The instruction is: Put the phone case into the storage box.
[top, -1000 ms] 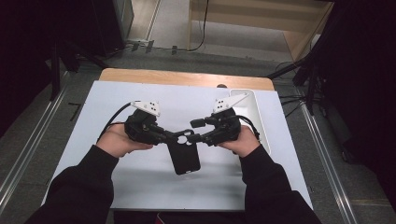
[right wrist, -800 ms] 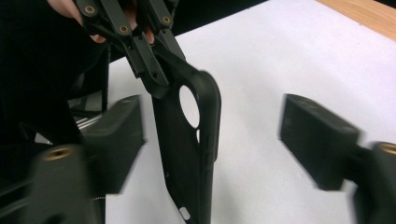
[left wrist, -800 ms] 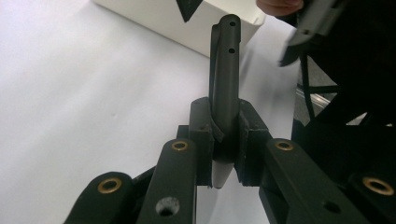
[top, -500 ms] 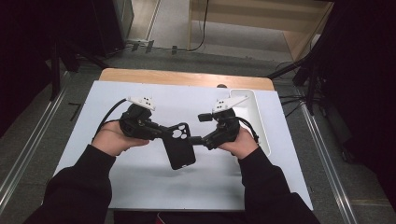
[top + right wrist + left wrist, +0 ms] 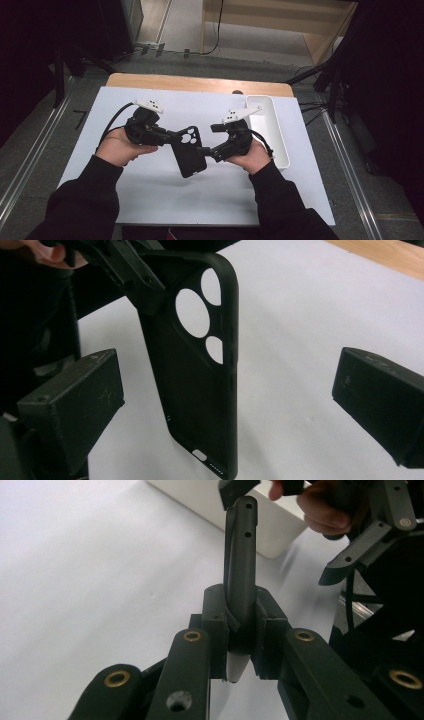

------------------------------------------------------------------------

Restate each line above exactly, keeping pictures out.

**ANSWER TO THIS PROBLEM:**
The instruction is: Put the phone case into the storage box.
[top, -1000 ms] 
[right wrist, -800 ms] 
[left wrist, -800 ms] 
[top, -500 ms] 
[top + right wrist + left wrist, +0 ms] 

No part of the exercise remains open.